70
Volume:
2017
,
May

How We Don't Learn

Submitted By:
Meghan Tally, Windward School, Los Angeles, CA

Managing the 'Learning Styles' Myth by Keith Lambert
Education World (website), May 1, 2017

In this incisive article, Language Arts teacher Keith Lambert overviews the past few decades of thinking about learning styles in education, from Kolb and Honey/Mumford, through Gardner and Rose.

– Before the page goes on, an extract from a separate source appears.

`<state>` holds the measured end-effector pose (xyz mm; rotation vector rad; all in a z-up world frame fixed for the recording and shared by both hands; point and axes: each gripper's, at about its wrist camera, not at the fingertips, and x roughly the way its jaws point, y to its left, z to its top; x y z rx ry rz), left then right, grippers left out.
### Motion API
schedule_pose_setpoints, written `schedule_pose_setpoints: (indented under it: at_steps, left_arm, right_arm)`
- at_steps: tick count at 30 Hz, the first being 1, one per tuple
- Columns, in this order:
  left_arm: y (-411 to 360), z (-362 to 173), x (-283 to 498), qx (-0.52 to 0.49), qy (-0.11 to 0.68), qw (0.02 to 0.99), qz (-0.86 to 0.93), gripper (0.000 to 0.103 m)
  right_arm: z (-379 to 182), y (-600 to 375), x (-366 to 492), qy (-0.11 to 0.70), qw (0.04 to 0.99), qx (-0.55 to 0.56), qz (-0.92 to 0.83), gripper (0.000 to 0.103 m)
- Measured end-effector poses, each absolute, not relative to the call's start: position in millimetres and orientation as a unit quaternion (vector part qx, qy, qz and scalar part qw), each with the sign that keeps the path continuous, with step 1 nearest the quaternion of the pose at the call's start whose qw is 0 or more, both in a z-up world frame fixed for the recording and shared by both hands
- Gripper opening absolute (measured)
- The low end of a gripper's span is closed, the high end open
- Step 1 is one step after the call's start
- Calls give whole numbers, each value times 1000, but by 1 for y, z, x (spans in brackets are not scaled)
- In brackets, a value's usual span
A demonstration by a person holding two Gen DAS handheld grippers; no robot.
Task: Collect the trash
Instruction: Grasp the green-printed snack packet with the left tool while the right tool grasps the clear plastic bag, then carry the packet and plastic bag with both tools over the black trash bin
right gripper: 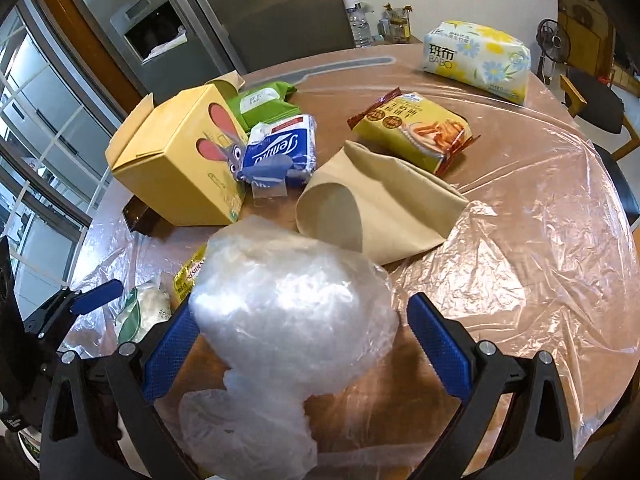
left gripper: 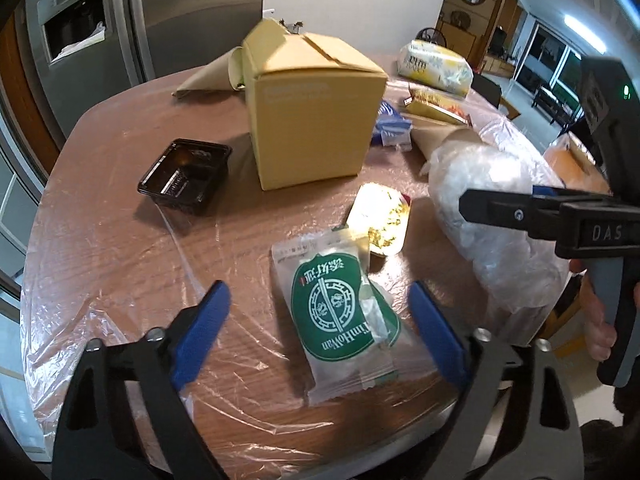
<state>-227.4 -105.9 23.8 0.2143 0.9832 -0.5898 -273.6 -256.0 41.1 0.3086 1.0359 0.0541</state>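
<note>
Blue-padded left tool gapes wide over a green "Tim Ho Wan" packet on the surface. Right tool, also wide, straddles a crumpled clear bag. Behind: "Tempo" tissues, "BABO" pack; a gold wrapper's lettering is half hidden.

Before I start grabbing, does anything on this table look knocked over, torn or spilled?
No spill shows. The yellow carton sits tilted with its top flaps open, the blue tissue pack beside it is torn open, and the brown paper bag lies on its side, mouth gaping. The clear plastic sheet over the table is rumpled.
</note>
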Motion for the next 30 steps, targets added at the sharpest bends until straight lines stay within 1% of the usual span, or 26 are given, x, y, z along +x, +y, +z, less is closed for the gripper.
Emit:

Essentially, he joins the long-standing controversy in challenging the prevalent belief that students have "only one or two ways they are able to learn." The studies he cites from 2008 (Pasher, McDaninel, Rohrer, Bjork) and 2009 (Kraemer, Rosenberg, Thompson-Schill) show that teaching students in their preferred learning styles does not correlate to better learning outcomes; in fact, "optimal learning occurred when students were presented with material not in the preferred modality." Lambert advocates for teaching students to adapt and teaching them how to learn, citing recent studies affirming "flexibility in the classroom" and helping students "practice multiple ways of internalizing and experiencing new information." His article is a valuable synthesis of where we are now in the conversation about learning styles: understanding the complexity of "stronger and weaker styles (or preferred and practiced styles)," engagement, and metacognition, as we differentiate our classrooms and help students learn in a "variety of learning modalities".